Sampling falls into two families. Statistical sampling uses probability theory — every item has a known, non-zero chance of selection, and the auditor can mathematically measure sampling risk (the risk that the sample conclusion differs from what a 100% check would reveal). Non-statistical sampling relies on professional judgement — no mathematical projection is made. Both are permitted under SA 530, but statistical sampling is more defensible and objective. Within these families, four specific methods matter for your exam:
Random sampling — every item has an equal chance; uses random number tables or computer tools. Most unbiased. Systematic (Interval) sampling — select a random start point, then pick every nth item. If the population is 6,000 and sample size is 100, the interval is 60. Fast and practical, but dangerous if the population has a repeating pattern matching your interval. Haphazard sampling — the auditor selects items without a structured method but also without conscious bias. This is not the same as random sampling — there's no equal probability of selection. Used only in non-statistical contexts. Stratified sampling — split the population into layers (strata), e.g., invoices above ₹10 lakhs and below ₹10 lakhs, then sample each layer separately. High-value items get heavier coverage. Extremely common in practice.

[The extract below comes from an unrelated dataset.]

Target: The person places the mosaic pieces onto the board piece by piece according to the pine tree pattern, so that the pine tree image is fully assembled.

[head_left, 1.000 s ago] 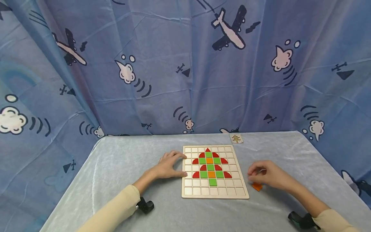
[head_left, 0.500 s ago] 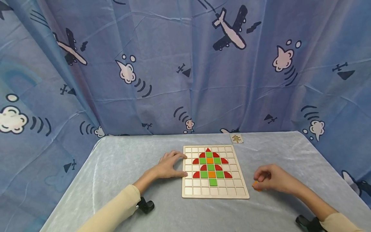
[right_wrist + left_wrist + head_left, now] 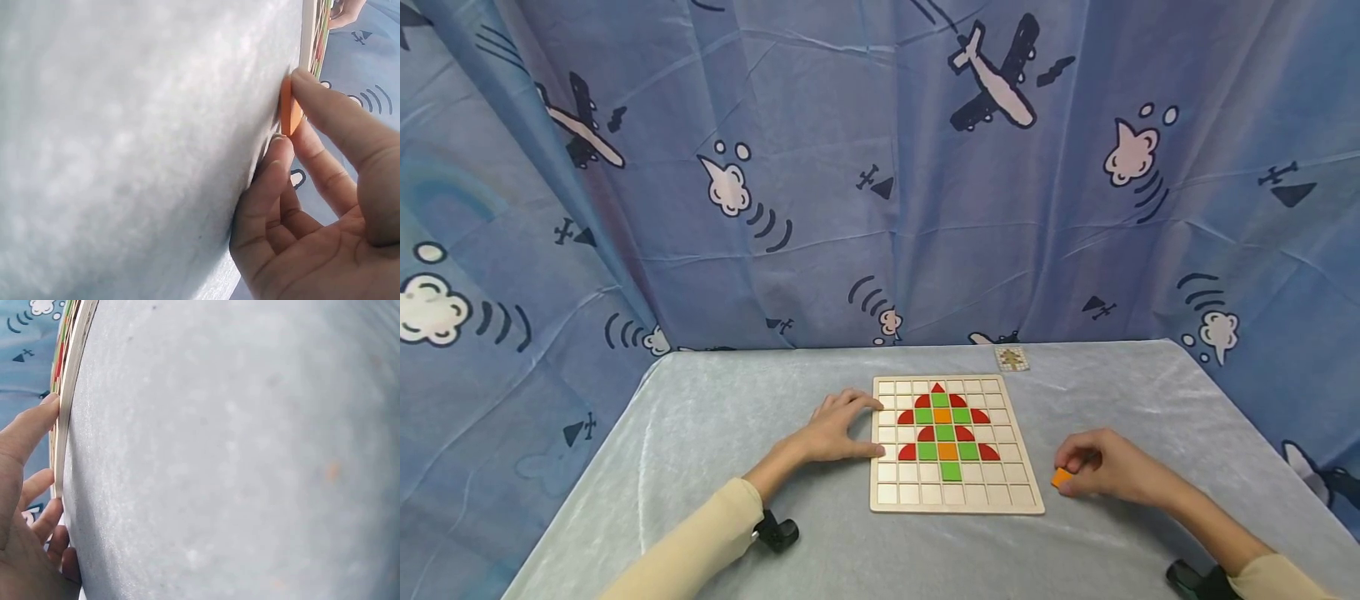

Two risks always accompany sampling. Sampling risk — the gap between your sample conclusion and the true population position — decreases as sample size increases. Non-sampling risk — errors from applying the wrong procedure or misreading a document — is unaffected by sample size; it's controlled through training and supervision. Sample size itself goes up when: tolerable misstatement is low, expected misstatement is high, confidence level required is high, or population size is large. These four drivers are a favourite MCQ trigger in Paper 5.